WHAT TO DO
Write out exactly the lines between the line containing "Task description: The" and the end of the records, counting both ends, and leave out all pictures.

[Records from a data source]
--- START ---
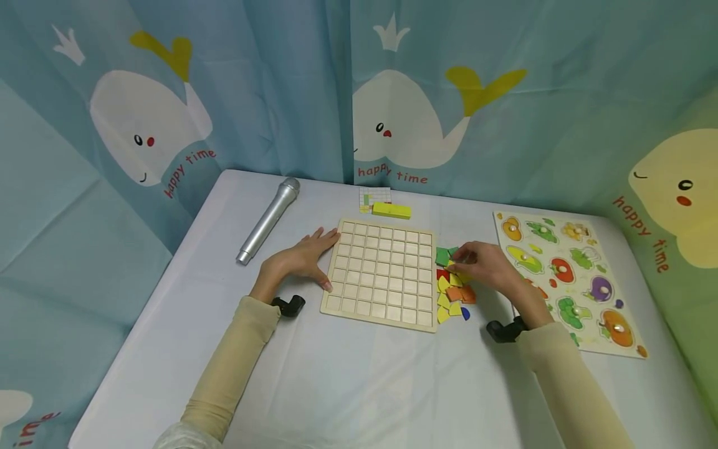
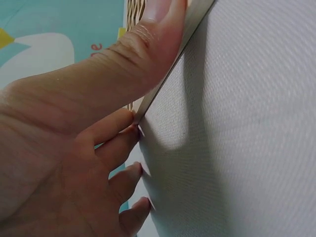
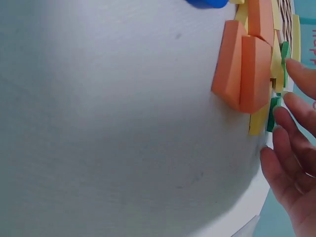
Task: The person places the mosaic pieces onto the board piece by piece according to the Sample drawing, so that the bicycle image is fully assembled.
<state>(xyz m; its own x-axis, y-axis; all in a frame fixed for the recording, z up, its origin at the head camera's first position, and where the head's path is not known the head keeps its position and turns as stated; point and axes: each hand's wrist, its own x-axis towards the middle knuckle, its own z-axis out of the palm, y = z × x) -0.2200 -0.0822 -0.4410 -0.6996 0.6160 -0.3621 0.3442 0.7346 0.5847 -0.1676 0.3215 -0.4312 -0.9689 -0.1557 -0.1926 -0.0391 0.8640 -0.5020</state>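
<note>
A pale wooden grid board [image 1: 381,274] lies on the table, its square cells bare. My left hand [image 1: 305,257] rests at the board's left side, thumb and fingers spread along its edge; the left wrist view shows the thumb [image 2: 133,54] against the rim. To the right of the board is a pile of flat coloured pieces, with green [image 1: 442,256], yellow [image 1: 443,284] and orange [image 3: 254,74] ones. Over the far part of this pile is my right hand [image 1: 483,267], thumb and fingertips apart near the green pieces [image 3: 273,113]. No piece shows clearly between them.
A silver toy microphone [image 1: 268,221] lies at the left. Behind the board are a yellow block [image 1: 391,210] and a small printed grid card [image 1: 374,196]. A vegetable puzzle board [image 1: 566,280] lies at the right, beyond my right wrist.
</note>
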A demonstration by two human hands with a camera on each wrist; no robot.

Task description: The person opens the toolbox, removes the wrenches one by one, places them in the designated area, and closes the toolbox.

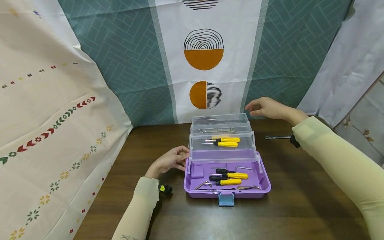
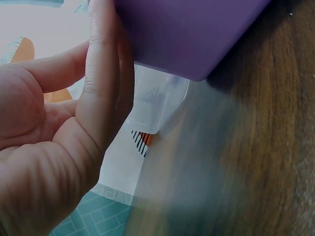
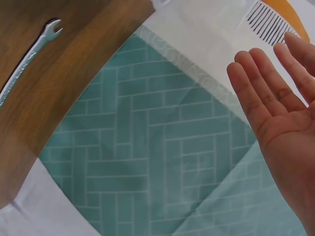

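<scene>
A purple toolbox stands on the table with its clear tiered trays raised and fanned toward the back. My left hand is at the box's left side, its fingers extended along the purple wall. Past the back right corner of the trays, my right hand hovers with relaxed fingers and nothing in them. Yellow-handled screwdrivers, black-handled ones and hex keys lie in the purple base. Higher up, two yellow screwdrivers and a wrench sit in the trays.
Another wrench lies on the brown wooden table, right of the box and partly behind my right wrist. A blue latch hangs from the box's front. Patterned cloth hangs behind the table and along its left side.
</scene>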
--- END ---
SOLVED PROBLEM
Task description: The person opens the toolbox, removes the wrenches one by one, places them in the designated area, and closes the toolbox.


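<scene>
A purple toolbox stands on the table with its clear tiered trays raised and fanned toward the back. My left hand is at the box's left side, its fingers extended along the purple wall. Past the back right corner of the trays, my right hand hovers with relaxed fingers and nothing in them. Yellow-handled screwdrivers, black-handled ones and hex keys lie in the purple base. Higher up, two yellow screwdrivers and a wrench sit in the trays.
Another wrench lies on the brown wooden table, right of the box and partly behind my right wrist. A blue latch hangs from the box's front. Patterned cloth hangs behind the table and along its left side.
</scene>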

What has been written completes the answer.